Exercise prompt: Please repeat exactly the lines below from the one containing "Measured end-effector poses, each" down to the one containing "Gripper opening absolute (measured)", both included, and nothing else.

* * * * *

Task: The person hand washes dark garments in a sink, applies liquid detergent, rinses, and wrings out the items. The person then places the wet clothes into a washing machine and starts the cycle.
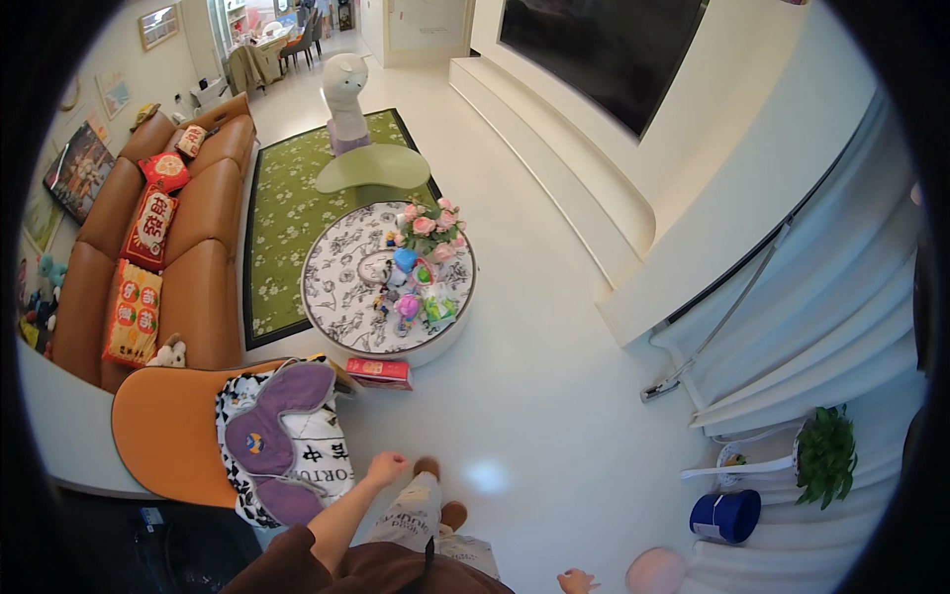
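Observation:
My left hand (388, 468) hangs in front of my body with its fingers loosely curled; I see nothing held in it. Nearest to it is an orange chair (167, 431), over which a black-and-white printed cloth (326, 457) and a purple fabric wrap (260, 442) are draped. Low at the bottom edge, my right hand (577, 581) is partly cut off, its fingers a little apart with nothing in them. A round pink object (656, 572) sits just right of it. My slippered feet (453, 514) are on the pale floor.
A round coffee table (341, 304) bears toys and pink roses (434, 226). By its base lies a red box (380, 373). A brown leather sofa (200, 200) lines the left. A flat mop (724, 327), a blue bucket (726, 515) and a potted plant (825, 457) stand by the curtain (831, 297).

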Tool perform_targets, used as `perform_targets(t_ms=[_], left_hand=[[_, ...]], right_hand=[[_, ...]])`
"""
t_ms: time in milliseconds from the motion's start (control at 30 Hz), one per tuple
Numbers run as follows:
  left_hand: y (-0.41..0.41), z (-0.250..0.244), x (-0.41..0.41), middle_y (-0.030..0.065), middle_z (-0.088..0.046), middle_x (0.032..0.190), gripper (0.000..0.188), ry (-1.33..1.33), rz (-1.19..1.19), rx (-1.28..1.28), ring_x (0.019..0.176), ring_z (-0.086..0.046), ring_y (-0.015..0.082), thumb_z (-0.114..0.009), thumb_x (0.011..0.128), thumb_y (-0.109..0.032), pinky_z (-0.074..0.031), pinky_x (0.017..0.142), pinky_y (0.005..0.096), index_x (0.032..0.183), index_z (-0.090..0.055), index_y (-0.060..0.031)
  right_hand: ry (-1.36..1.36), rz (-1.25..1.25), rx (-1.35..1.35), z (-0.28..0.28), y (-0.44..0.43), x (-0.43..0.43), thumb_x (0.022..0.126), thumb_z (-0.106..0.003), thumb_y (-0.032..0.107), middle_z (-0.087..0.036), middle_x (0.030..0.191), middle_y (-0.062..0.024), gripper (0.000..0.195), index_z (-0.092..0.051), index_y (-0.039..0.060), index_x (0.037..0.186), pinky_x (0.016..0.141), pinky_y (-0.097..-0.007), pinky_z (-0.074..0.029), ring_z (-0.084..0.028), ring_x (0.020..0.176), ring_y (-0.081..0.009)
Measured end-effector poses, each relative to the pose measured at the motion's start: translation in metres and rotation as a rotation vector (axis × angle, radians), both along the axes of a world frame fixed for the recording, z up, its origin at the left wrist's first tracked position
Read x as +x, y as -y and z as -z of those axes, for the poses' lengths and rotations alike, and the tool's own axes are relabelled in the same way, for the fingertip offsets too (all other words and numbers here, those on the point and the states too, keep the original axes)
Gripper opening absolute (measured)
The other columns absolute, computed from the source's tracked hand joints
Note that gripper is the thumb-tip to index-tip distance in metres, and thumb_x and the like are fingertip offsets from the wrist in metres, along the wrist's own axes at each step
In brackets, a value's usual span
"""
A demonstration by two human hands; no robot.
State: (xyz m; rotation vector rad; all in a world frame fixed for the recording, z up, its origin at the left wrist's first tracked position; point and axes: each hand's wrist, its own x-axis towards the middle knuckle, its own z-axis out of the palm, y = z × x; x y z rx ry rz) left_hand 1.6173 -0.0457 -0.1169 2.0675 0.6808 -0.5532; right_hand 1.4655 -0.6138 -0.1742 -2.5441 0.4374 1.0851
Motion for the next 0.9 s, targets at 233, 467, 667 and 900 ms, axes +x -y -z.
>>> perform_targets(t_ms=[233,467,667,900], left_hand=[[-0.044,0.123,0.218,0.0171,-0.062,0.095,0.049,-0.081,-0.204,0.083,0.090,-0.059,0.0289,-0.065,0.067,-0.039,-0.046,0.078,0.0357,0.096,-0.059,0.0005],[-0.069,0.216,0.461,0.0201,-0.058,0.099,0.056,-0.174,-0.549,0.251,0.096,-0.055,0.0332,-0.062,0.069,-0.045,-0.044,0.080,0.0432,0.102,-0.053,-0.0004],[-0.091,0.254,0.552,0.0180,-0.055,0.097,0.039,-0.320,-0.591,0.414,0.086,-0.056,0.0359,-0.059,0.073,-0.037,-0.045,0.071,0.0468,0.088,-0.056,-0.0012],[-0.097,0.147,0.575,0.0140,-0.051,0.086,0.019,-0.144,-0.554,0.585,0.074,-0.055,0.0337,-0.059,0.071,-0.021,-0.044,0.062,0.0441,0.075,-0.054,-0.0032]], right_hand=[[0.147,0.037,-0.023,-0.048,-0.070,0.159,0.081,-0.047,0.035,-0.060,0.097,-0.0217,0.042,-0.059,-0.0012,0.100,0.084,-0.0396,-0.042,-0.056,0.094,-0.0338],[-0.584,0.807,0.220,-0.037,-0.060,0.250,0.084,-0.051,0.028,-0.061,0.091,-0.0113,0.037,-0.052,0.0017,0.110,0.070,-0.0370,-0.048,-0.059,0.084,-0.0218],[-0.503,1.074,0.381,-0.082,-0.109,0.400,0.087,-0.049,0.032,-0.059,0.092,-0.0114,0.040,-0.051,0.0000,0.110,0.072,-0.0352,-0.048,-0.057,0.083,-0.0218],[-0.629,0.816,0.309,-0.112,-0.072,0.567,0.087,-0.047,0.030,-0.056,0.099,-0.0113,0.038,-0.051,0.0013,0.111,0.073,-0.0348,-0.047,-0.055,0.084,-0.0218]])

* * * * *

Output below:
Measured end-effector poses, each relative to the pose measured at the motion's start: translation in metres and rotation as a rotation vector (axis × angle, radians), both along the axes of a world frame fixed for the recording, z up, its origin at the left wrist's first tracked position
Read x as +x, y as -y and z as -z of those axes, for the poses' lengths and rotations alike, and the tool's own axes are relabelled in the same way, for the fingertip offsets too (all other words and numbers here, those on the point and the states too, keep the original axes)
Gripper opening absolute (measured)

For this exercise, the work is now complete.